Parte da popularidade sensacional do Facebook é que ele é uma espécie de kit faça-você-mesmo-sua-fama. Quantas pessoas conheciam o famoso poeta alemão Rilke no auge da sua fama na Europa do início do século 20? Alguns milhares, talvez. Mas no Facebook, o mais obscuro de nós pode ser “amigo” de dezenas de milhares de estranhos. Talvez ele devesse se chamar Famebook. É o que ele realmente é.
Mesmo a convenção de anonimato online é um novo tipo de fama. Assim como os famosos e poderosos, a pessoa pode falar o que bem quiser com impunidade. Chamem-no de fama sem rosto, ou fama sem nome. Trata-se de uma forma social totalmente nova.
Nem é preciso ser famoso para ser famoso.
Alguns anos atrás, uma revista para a qual eu trabalhava me pediu, no último minuto, para cobrir o leilão dos bens de Marilyn Monroe na Christie’s. Chegando à porta, uma jovem num vestido preto curtinho me disse que eu não poderia entrar. “Jornalistas de todo o mundo vêm tirando suas credenciais há meses”, ela explicou à guisa de satisfação. “Você está muito atrasado. Até pessoas famosas tiveram dificuldade de entrar.”

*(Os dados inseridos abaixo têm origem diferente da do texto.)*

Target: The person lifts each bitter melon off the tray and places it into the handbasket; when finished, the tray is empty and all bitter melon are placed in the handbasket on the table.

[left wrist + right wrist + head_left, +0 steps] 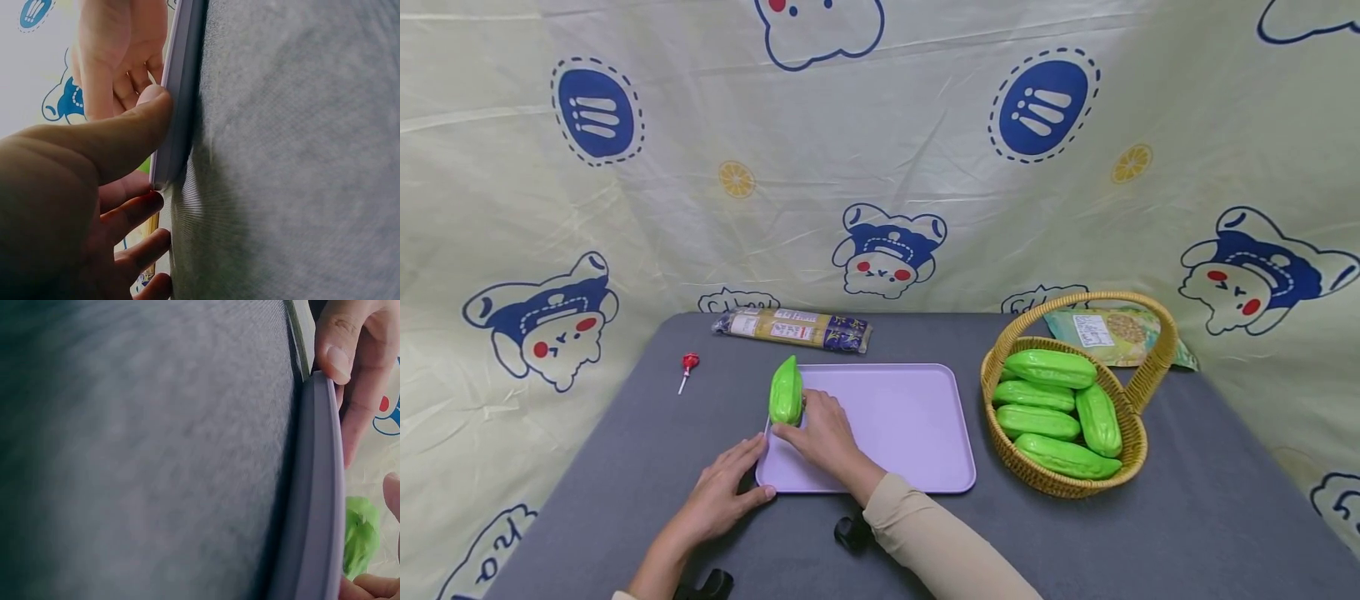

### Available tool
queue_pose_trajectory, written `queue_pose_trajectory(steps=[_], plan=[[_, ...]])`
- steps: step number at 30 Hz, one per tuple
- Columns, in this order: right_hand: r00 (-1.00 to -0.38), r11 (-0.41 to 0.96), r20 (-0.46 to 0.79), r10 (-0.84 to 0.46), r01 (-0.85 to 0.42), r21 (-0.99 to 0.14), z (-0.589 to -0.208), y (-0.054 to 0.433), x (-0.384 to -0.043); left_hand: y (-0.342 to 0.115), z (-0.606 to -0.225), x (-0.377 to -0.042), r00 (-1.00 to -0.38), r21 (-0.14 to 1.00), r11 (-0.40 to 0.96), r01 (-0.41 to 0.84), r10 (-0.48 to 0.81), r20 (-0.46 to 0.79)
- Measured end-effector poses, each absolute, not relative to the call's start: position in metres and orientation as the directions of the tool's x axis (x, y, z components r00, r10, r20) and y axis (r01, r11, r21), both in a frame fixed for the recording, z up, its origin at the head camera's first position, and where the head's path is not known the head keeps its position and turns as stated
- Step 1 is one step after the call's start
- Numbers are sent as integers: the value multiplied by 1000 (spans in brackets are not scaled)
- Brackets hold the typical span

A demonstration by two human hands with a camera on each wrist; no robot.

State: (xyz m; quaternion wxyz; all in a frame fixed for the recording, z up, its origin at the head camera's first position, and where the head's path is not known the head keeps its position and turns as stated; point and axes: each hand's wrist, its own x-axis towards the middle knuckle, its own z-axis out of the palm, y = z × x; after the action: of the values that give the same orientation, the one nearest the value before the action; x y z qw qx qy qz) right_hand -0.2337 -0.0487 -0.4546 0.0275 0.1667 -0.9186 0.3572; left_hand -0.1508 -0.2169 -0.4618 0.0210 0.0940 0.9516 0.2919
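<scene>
A ridged bright green gourd [786, 392] with a pointed tip lies along the left edge of a lilac tray [895, 425]. My right hand [826, 433] reaches over the tray, its fingers against the gourd's right side and its thumb by the near end. In the right wrist view the thumb stands apart from the gourd [360, 537]. At the near left corner my left hand [721, 490] grips the tray, thumb on the front rim and fingers by the left side. From the left wrist view, that thumb presses the tray rim [176, 94]; the gourd is mostly hidden there.
A wicker basket [1138, 400] with a tall handle holds several similar green gourds at the right. Behind it lies a green printed bag [1123, 329]. A pack of noodles [793, 327] lies beyond the tray. A red lollipop [689, 363] is at the left on the grey tabletop [647, 425].
</scene>
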Motion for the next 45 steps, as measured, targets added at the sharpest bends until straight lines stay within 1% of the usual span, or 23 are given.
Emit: queue_pose_trajectory(steps=[10,19,27,30,36,45], plan=[[-966,781,166,-201,-260,-568,-455,-59,-237,-215,-462,-151,-981,565,807,169,195,16],[-969,822,155,-193,-246,-514,-452,-62,-239,-215,-462,-150,-981,556,813,174,195,22],[-961,822,193,-197,-269,-501,-452,-61,-242,-214,-460,-150,-981,567,807,163,192,9],[-959,817,198,-204,-278,-504,-452,-60,-243,-215,-459,-150,-982,569,807,161,190,9],[-955,775,193,-226,-296,-558,-453,-52,-245,-215,-460,-150,-982,567,808,163,191,11],[-929,686,187,-320,-363,-631,-455,-19,-248,-216,-459,-150,-983,561,817,134,179,-26]])
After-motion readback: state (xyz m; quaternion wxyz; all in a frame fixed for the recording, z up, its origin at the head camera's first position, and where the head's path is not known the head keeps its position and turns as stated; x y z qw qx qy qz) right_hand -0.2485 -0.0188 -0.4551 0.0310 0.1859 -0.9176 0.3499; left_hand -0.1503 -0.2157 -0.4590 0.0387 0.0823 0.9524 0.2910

Até pessoas famosas. Mas elas entraram! Uma ideia me ocorreu.
“Bom”, eu disse, “eu sou famoso.”
Ela olhou para o nome no cartão de visitas comercial que eu lhe havia dado, olhou para mim, e de novo para o cartão.
“Lamento”, ela disse, chateada, como se estivesse me contando alguma notícia horrível. “Nunca ouvi falar de você.”
“Você está cometendo um grave erro”, eu disse. “Eu sou famoso.”
A moça começou a ficar um pouco nervosa.
“Tem certeza de que é famoso?”, perguntou.
“Absolutamente”, eu falei.
“Não sei”, ela disse mordendo o lábio de aflição. “Não sei.”
“Acredite em mim”, disse a ela. “Eu não a enganaria numa coisa dessas.”
Ainda mastigando o lábio, ela olhou em volta nervosamente. Aí seu rosto se iluminou.
“Há quanto tempo é famoso?” ela perguntou.
Eu pensei por um instante. “Cerca de 18 meses”, falei.
Ela soltou um suspiro de alívio. “Não estranha que eu não tenha ouvido falar de você”, disse a moça. “Só faz algumas semanas que estou neste serviço!”
E assim fui admitido no estridente leilão dos bens de Marilyn Monroe – uma espécie de ossário glamouroso -, feliz, ao menos por uma ou duas horas, por ser apenas eu.